En outre, ces États semblent avoir davantage pris au sérieux la dimension idéologique et religieuse de ces engagements violents que leur dimension politique. C’est en ce sens qu’ils ont mis en place des centres de « rééducation » religieuse promouvant un islam modéré et libéral comme remède principal à l’extrémisme et qu’ils ne se contentent pas de contraindre les suspects à renoncer à la violence comme mode d’action. Ainsi, ils font de l’idéologie religieuse le nerf de la guerre qu’ils tentent justement de combattre par elle. Il s’agit en d’autres termes d’essayer de faire adhérer les suspects à une autre vision de l’islam moins visible dans l’espace public, moins subversive et plus en phase avec la norme dominante. Cela dit, cette vision a participé à renforcer le présupposé d’un lien de cause à effet entre degré de religiosité et engagement violent, qui pourtant n’a pas été démontré si clairement.
Certains pays ont également misé sur la construction d’un islam modéré et la promotion d’un projet d’assimilation – plus ou moins – radical, promouvant une compréhension de l’islam qui réhabilite l’autorité religieuse (officielle) et politique du pays et renforce sa légitimité. Pour autant, il s’agit pour beaucoup d’États autoritaires de promouvoir une vision de l’islam aussi bien opposée à la démocratie qu’à l’extrémisme violent ou même à toutes formes modérées de contestation afin de se maintenir en place. Ainsi, l’extrémisme y est redéfini pour englober toutes les formes d’opposition et de contestation du pouvoir permettant de se débarrasser facilement des opposants.
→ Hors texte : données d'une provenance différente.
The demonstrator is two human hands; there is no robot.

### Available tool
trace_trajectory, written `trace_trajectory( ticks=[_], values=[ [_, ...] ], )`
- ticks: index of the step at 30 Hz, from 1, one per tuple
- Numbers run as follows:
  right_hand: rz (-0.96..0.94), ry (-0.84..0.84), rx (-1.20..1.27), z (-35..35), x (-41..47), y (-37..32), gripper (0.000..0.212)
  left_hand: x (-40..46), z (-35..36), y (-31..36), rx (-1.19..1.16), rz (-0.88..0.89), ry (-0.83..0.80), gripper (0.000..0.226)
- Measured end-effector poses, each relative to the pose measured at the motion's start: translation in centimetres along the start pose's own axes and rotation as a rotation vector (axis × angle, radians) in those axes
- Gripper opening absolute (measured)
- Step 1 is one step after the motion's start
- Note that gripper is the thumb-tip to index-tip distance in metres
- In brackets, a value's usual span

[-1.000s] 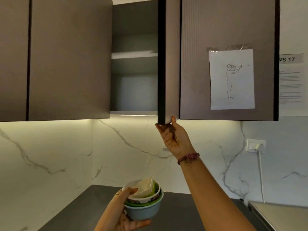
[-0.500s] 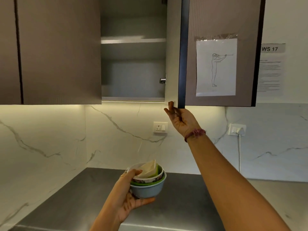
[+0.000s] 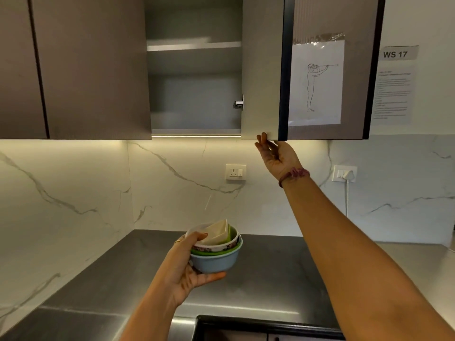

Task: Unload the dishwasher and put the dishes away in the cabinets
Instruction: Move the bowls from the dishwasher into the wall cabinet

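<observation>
We face a wall cabinet (image 3: 194,99) whose door (image 3: 261,70) stands swung out to the right; inside we see 2 levels, 1 shelf (image 3: 194,45) above the cabinet floor, and nothing shows on either. Below runs the grey counter (image 3: 270,271), backed by marble wall with 2 sockets: 1 bare socket (image 3: 235,172) in the middle, 1 plugged socket (image 3: 344,173) at right. On the neighbouring cabinet front hangs 1 taped sheet (image 3: 316,82) with a line drawing of a standing figure; right of it on the wall are 1 "WS 17" label (image 3: 396,54) and 1 printed notice (image 3: 392,94).

Our left hand (image 3: 187,271) holds the stack of bowls (image 3: 215,249) above the counter, fingers curled under the base and thumb hooked over the rim. We count 4 nested pieces: 1 blue bowl (image 3: 216,263) outermost, 1 green, 1 white with a patterned band, and 1 cream squarish dish (image 3: 216,233) tilted on top.

Our right hand (image 3: 277,153) reaches up to the door's bottom corner, fingertips on its lower edge, fingers only loosely bent, not clasped round it
</observation>
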State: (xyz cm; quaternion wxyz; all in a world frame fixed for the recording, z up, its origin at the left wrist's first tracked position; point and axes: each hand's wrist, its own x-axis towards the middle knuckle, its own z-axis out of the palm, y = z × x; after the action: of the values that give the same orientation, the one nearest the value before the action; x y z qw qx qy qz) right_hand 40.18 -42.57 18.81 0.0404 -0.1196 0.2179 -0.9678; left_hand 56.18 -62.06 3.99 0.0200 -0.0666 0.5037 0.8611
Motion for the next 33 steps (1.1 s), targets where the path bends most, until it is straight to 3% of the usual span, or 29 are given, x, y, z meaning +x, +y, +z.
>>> trace_trajectory(
  ticks=[4, 12, 14, 18, 21, 25, 30, 33],
  values=[
    [-0.02, -0.004, -0.066, -0.3, -0.1, -0.2, 0.03, -0.1, 0.7, -0.4, -0.001, -0.002, -0.009, 0.042],
    [0.051, -0.045, -0.245, -0.6, -3.1, 1.0, 0.019, 0.5, 1.4, -1.2, -0.012, 0.011, -0.009, 0.04],
    [0.083, -0.163, -0.601, -1.1, -4.9, 2.0, 0.02, 0.6, 1.4, -1.4, -0.004, 0.012, -0.003, 0.041],
    [0.239, -0.839, -1.671, -2.1, -8.7, 3.6, 0.022, 0.7, 0.9, -1.7, 0.036, 0.022, 0.007, 0.039],
    [0.392, -1.071, -2.035, -2.5, -8.9, 5.0, 0.023, 1.0, 0.1, -1.8, 0.048, 0.014, 0.01, 0.039],
    [0.46, -1.098, -2.132, -1.8, -7.5, 7.2, 0.01, 2.2, -0.9, -1.4, 0.019, -0.007, 0.018, 0.037],
    [0.397, -1.055, -2.129, 0.1, -3.4, 9.2, 0.025, 4.7, -2.5, 0.6, 0.014, 0.019, 0.026, 0.019],
    [0.377, -1.007, -2.032, 1.3, -0.3, 10.6, 0.025, 6.8, -4.3, 2.3, -0.021, 0.019, 0.049, 0.034]
  ],
)
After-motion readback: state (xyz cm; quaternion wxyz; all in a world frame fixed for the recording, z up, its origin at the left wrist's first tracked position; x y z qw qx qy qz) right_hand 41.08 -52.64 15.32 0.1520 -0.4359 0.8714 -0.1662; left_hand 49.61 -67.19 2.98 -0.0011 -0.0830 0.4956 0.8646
Cet ouvrage permet d’appréhender la dimension globale du phénomène de lutte contre la radicalisation à différentes échelles, ses usages et l’hégémonie du récit qui en est fait par les États qui l’utilisent comme un outil discursif permettant de justifier des politiques sécuritaires discutables, ciblant plus particulièrement les musulmans.
En France, l’état d’urgence du contexte post-attentat a accentué la panique morale autour de l’islam justifiant le renforcement du contrôle de l’État, notamment sur le tissu associatif et les lieux de culte, et mettant à nouveau la question de la visibilité de l’islam au centre de l’attention publique ; un « problème » qui n’a, a priori, pourtant pas de lien direct avec les enjeux liés à la sécurité nationale. Pourtant, la lutte contre la radicalisation et ses signes « faibles » a alimenté la construction d’un islam portant atteinte non seulement la sécurité du pays, mais également aux valeurs de la société dans son ensemble et à ladite identité nationale. Il s’agit dans ce cas précis également de lutter contre des particularités de groupe et des valeurs perçues comme étrangères à la francité et la menaçant, l’adoption des normes séculaires étant une condition sine qua non d’acceptation dans l’espace public. Ainsi, comme ailleurs, la radicalisation et ses frontières – mouvantes, discutables – ont permis de définir les contours d’un « mauvais islam » – trop – visible contre lequel il faut lutter, par opposition à un « bon islam » que l’on peut tolérer et contrôler. L’ouvrage démontre en outre que tous les États étudiés cherchent à contrôler le discours qui se fait sur l’islam et à l’utiliser comme ressource pour renforcer leur légitimité et disqualifier les opposants, les museler voire même les punir. La France ne fait donc pas figure d’exception et, tout c’est le cas de ses pairs, sa politique de lutte contre la radicalisation l’aide à contrôler et à définir aussi bien l’islam que la bonne manière d’appartenir au projet national.
Juliette Galonnier, Stéphane Lacroix, Nadia Marzouki, dir., Politiques de lutte contre la radicalisation, Paris, Presses de Sciences-po, 2022, 185 p., 25 €.